When You Believe Everything In Tech Is New And Nothing Repeats Itself

I get regular waves of commenters and tweeters who like to point out the API patterns I’m covering in the API space, have all been done before. We tried discovery docs before they are called WSDL! That API discovery thing is called UDDI! RPC is nothing new! That isn’t new. We tried that before, and it didn’t work. I rarely ever engage with these folks, as this behavior is one pattern in behavior I actually do believe we SHOULDN’t be repeating and showcasing.

I’m fascinated by the reasons someone would feel so strongly they need to respond. That something happened in the past, and because it didn’t work we shouldn’t try again today. That somehow the world of compute isn’t built upon, and remixed upon previous ideas that worked, and many that didn’t work until just the right conditions existed. This kind of behavior is really fascinating for me in the world of APIs where reuse, aggregation, facades, and so many patterns of reworking what already exists is core to the entire concept. Where do folks get such strange believes in the past, and what can and cannot be re-interpreted in the future?

Hey you, electric car manufacturers, the electric car was done in early 20th century and it didn’t work! Hey musician, that baseline was originally present in the big band era and didn’t go over well, it won’t work now! Those pants were first tried in the 1950s and were a flop. Someone already wrote a book on Abraham Lincoln, why would you want to write another? Where do people get the idea that something that existed in the past shouldn’t be tried again, when it comes to the world of technology? Not only have the thought, but so many feel so strongly that they have to reach out and tell me what I’m writing about is dumb because it’s already been done?

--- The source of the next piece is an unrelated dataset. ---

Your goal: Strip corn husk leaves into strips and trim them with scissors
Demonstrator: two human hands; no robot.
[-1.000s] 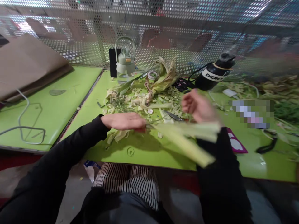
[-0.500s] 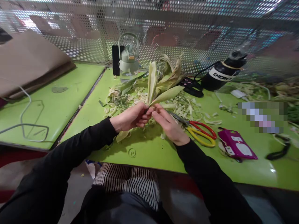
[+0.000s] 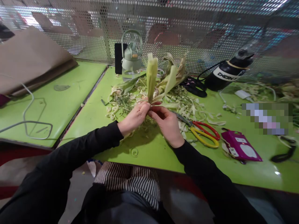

What is it about web technology that makes people think something can’t be tried again? That conditions aren’t different now? That they need to condemn people? It’s a fascinating phenomena that surrounds Internet technology. It’s one of the reasons it whispers so strongly to young men, who usually do not have a strong understanding of the past, let alone how the future is built on the past. They feel so strongly in their beliefs, and in technology, that they feel compelled to tell people regularly how wrong they are. This behavior manifests itself in strange ways, it feels oddly like bot behavior, meaning that they operate within a certain set of Internet age rules, and do not understand the real world. They work kind of like antibody against anything that it feels questions its reality that everything is new, everything is awesome, and nothing from the past is important or should be used again.